— Проходи, чаю попей перед дорогой.
Он поежился, ссутулился и, потирая руки, прошел на кухню. Помещение, конечно, не сибирских масштабов, но уютное. Плита белая эмалевая чешская, кухня голубая польская, — интерьер, одним словом. И чаю перед дорогой все соответствовало: бутылка водки “экстра”, яйца с черной икрой, “закрученные”, а потому целенькие и вроде свежие помидоры, дымящаяся картошка в фарфоровой миске.
Покачал головой:
— Значительно.
И добавил:
— Видно, есть серьезные причины.
— Есть.
Села напротив и, когда выпили по стопке, твердо заявила:
— Расставаться с тобой будем.
Не глядел он на свою собеседницу, с аппетитом смаковал холодный помидорчик, но поежился, точно зябко ему стало.
— Потому как вы, дорогой мой, обманщик и вор.
Глаза его совсем провалились, ушли в себя, не стало глаз.
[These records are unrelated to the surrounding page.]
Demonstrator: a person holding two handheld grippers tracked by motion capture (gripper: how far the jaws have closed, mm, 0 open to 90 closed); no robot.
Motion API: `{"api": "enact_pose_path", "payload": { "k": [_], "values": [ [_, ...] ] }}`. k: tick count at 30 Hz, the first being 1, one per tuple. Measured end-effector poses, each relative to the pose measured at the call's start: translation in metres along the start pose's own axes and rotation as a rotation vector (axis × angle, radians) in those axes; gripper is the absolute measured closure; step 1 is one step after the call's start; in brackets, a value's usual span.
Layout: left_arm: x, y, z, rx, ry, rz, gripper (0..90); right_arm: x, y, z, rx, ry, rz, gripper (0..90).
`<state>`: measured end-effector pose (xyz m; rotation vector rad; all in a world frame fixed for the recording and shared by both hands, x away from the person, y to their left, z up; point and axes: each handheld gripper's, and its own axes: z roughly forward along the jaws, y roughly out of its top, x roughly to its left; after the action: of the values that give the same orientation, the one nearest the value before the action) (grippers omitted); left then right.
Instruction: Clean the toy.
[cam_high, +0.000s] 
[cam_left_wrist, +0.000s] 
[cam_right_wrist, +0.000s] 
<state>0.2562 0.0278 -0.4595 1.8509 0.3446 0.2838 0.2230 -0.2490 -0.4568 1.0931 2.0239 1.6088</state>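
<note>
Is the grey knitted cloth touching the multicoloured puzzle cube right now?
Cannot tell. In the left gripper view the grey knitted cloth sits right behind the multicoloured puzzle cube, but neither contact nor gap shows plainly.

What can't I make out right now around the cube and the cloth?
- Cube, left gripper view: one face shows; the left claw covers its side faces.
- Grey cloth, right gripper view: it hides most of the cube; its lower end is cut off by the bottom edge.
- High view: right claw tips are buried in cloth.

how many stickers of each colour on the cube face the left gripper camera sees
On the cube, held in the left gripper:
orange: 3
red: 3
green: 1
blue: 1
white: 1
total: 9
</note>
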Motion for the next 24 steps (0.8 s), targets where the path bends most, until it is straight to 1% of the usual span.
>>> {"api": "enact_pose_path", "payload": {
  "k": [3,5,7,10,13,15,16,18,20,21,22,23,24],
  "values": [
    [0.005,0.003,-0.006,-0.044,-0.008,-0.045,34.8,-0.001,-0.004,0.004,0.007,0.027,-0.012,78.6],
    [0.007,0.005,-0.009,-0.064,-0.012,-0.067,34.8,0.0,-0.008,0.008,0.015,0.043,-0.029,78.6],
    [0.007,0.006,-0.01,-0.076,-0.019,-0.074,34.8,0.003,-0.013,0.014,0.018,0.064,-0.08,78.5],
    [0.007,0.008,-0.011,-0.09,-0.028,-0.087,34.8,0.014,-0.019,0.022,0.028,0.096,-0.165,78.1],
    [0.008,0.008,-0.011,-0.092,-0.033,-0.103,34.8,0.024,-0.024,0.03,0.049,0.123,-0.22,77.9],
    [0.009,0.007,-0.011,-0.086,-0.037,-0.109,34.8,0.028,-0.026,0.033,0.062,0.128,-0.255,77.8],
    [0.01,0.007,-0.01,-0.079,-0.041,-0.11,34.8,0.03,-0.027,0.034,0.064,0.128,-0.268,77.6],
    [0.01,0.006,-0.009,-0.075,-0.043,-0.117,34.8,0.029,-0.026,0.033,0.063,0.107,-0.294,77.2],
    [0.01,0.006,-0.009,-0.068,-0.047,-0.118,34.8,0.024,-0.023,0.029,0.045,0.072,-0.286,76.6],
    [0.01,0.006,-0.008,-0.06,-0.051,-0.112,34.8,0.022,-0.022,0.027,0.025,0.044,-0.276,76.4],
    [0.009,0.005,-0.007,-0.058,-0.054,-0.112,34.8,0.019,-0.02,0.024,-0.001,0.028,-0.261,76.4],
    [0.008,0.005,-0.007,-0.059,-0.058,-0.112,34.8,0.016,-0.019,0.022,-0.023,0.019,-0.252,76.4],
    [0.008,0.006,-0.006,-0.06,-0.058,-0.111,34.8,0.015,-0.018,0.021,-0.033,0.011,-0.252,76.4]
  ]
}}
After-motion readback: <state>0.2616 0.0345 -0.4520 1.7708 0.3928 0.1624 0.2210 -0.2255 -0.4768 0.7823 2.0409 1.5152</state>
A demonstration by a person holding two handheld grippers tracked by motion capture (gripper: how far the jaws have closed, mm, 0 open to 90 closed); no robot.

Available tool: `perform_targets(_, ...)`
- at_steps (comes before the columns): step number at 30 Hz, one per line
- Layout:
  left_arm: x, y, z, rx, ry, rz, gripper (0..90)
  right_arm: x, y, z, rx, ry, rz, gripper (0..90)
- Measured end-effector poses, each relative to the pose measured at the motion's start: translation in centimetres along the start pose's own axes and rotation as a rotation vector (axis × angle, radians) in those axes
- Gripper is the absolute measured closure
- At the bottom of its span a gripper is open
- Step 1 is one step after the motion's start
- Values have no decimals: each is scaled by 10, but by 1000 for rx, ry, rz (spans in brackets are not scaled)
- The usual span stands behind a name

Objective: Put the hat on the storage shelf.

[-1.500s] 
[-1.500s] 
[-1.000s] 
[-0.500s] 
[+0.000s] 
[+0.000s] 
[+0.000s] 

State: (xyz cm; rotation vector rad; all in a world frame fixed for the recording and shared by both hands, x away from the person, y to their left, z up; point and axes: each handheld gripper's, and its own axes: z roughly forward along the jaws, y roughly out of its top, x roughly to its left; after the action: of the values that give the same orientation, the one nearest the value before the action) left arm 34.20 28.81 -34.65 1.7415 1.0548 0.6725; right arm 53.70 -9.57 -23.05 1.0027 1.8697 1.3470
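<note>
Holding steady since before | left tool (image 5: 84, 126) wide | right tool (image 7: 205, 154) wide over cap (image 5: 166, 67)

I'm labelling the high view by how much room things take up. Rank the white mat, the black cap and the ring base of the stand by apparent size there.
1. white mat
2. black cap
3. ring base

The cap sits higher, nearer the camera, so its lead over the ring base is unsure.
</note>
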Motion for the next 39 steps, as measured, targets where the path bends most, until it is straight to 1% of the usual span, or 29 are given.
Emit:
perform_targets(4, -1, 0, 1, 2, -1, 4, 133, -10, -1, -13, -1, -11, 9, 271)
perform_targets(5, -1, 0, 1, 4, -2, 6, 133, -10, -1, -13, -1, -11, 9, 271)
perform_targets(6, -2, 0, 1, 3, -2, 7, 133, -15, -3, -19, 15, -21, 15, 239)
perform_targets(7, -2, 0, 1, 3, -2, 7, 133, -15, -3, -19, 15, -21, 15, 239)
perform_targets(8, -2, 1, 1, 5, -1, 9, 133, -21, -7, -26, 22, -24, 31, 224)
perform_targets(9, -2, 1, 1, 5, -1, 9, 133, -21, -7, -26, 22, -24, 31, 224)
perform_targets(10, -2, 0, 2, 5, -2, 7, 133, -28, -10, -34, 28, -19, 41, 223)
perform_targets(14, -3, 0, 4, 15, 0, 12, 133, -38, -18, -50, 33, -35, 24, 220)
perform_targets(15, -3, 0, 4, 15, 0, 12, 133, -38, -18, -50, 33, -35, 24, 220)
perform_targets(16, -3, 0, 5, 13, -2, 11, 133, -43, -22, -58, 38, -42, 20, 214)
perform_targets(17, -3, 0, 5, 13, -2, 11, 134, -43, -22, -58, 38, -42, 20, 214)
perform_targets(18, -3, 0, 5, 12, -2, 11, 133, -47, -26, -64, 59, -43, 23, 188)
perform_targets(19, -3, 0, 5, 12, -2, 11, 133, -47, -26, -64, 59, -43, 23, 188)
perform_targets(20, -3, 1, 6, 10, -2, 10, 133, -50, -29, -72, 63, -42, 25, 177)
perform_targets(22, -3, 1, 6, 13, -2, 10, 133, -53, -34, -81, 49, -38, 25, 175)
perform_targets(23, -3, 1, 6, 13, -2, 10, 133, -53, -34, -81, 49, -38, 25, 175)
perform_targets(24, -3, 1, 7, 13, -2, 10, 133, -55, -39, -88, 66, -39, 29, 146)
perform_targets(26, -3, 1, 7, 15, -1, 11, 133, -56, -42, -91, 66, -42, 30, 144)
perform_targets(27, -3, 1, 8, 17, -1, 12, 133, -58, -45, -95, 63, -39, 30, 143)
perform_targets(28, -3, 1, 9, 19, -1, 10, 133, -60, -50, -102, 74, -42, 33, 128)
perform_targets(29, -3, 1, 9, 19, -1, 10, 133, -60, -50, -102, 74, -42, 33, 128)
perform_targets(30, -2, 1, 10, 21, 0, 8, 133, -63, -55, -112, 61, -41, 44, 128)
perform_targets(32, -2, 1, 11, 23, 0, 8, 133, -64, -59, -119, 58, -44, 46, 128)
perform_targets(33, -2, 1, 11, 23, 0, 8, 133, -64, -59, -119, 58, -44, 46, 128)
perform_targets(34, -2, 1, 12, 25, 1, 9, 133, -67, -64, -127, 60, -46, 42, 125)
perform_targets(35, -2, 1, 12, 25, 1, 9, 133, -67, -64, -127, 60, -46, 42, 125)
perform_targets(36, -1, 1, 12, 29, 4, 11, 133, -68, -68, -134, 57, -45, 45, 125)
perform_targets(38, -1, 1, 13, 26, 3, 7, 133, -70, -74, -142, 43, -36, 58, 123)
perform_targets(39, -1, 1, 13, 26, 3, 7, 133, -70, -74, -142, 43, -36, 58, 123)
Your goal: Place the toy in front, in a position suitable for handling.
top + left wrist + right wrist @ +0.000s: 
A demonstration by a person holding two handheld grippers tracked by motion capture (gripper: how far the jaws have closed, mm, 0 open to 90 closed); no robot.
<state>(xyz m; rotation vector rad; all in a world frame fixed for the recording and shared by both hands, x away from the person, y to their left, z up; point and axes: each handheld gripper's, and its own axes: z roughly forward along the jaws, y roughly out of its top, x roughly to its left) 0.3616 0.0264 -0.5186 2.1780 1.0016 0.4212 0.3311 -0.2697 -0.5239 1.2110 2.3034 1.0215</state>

— Не будем, дорогая Линда Эрнестовна, — хрипло сказал, — горячиться со словом.
Она перечислила:
— Пока полгода жил без прописки, я молчала. Пока ел, пил на мой счет, я тоже молчала. Понимала: человек после срока имеет право на отдых. Ну, а что касается остального, ведь тоже шло на мой счет! Сыночка моего к себе приспособил, науку понадобилось ему объяснять; ишь ты, старый хрыч! Ладно, думаю. Пусть, Голова у моего сына светлая, на ахинею не поддастся. А сколько гостей было принято, а? Сколько полов вымыто да посуды перемыто? И люди ваши большей частью малоприятные. Один Есич чего стоит. О молодежи я уж не говорю.
Он налил себе, выпил, кивнул:
— Дальше, дальше.
— А дальше вот что. Дозналась я про главную причину вашего сидения. Святые деньги — кассу общества — присвоили да бежали. Это уже выше всего. Не в воровстве дело, а в грехе. Большой грех. Потому и желаем мы с таким грешником распроститься. Навсегда. И до конца дней своих общения не иметь. А свой личный грех я замолить сумею. Ошиблась, значит.
Наступило молчание. Она высказалась и сразу ослабела. Он молчал. Выпил еще рюмку, другую, молча налил чашку чаю, пил, отдуваясь, и все молчал.
— Оно, конечно, на правду возразить нечего, — промямлила она, — но все-таки хотелось бы услышать от вас какие-то слова. Обидно все-таки…
И замолчала. Силы оставили ее, слишком долго она держала себя в напряжении. Он глянул в упор. “Убьет”, — почему-то подумала женщина.
— А что говорить? — неожиданно спокойно, даже ласково произнес. — Все понятно: неудобен стал — и сразу же предлог появился. Насчет кассы вы все совершенно правильно разведали, Линда Эрнестовна! Только… — Он подождал, потом выдохнул: — Подробностей не знаете, а потому чушь и ложь несете. — Грозно звякнул серебряной ложечкой в чашке. — Чушь и ложь!
И, придвинувшись почти вплотную, прошептал:
— Людей за проволокой надо было спасать, понятно? Моих друзей! А ваши жадные сектантики ни копейки не хотели дать. Вот и решился своей волей поломать их упорство. Правда ваша, грех взял на душу, но вышло по-моему. Людей уберег, а сам влетел. Сектанты на меня донос сочинили, ну и… Вот так было дело!
Женщина глядела во все глаза. У нее даже чуть отвис подбородок, помеченный крупной пушистой бородавкой.
— Господи, вот оно как обернулось! Я ж не знала!
— Не знала? Не знала?! — Он вскочил, взлетел над столом — гневный, разящий, не ведающий пощады. — А что ты знаешь? Дура баба! К тебе человек прибился, человек! А ты сплетни вокруг него собирала, грязное белье ворошила!
— Прости, прости! — взмолилась она, складывая руки на груди.
Он сразу остыл, поскучнел. Сел, успокоился.
— Прости и ты, — тихо сказал. — Сорвался. Несправедливость потрясает душу. Впрочем, ты права в одном — мне нужно уходить. Бежать от тебя надо. Бежать от вашего благополучия, от сытости вашей, от довольства.
— Останься, — робко попросила женщина.
— Нет, — твердо, окончательно отрезал. — Уйду. Таким, как я, мирной жизни не видать. Вокзальная скамья, сарай, подвал — вот мой дом. Давно знаю, но все забываю. Тешу себя надеждой, а не сбываться моим надеждам. Другое у меня направление. Для иных дел судьба меня бережет. Сегодня из-под колес машины вынула спасительная рука. Тоже не просто все это, видно, есть у меня свое предназначение. Не для благополучной жизни определен я.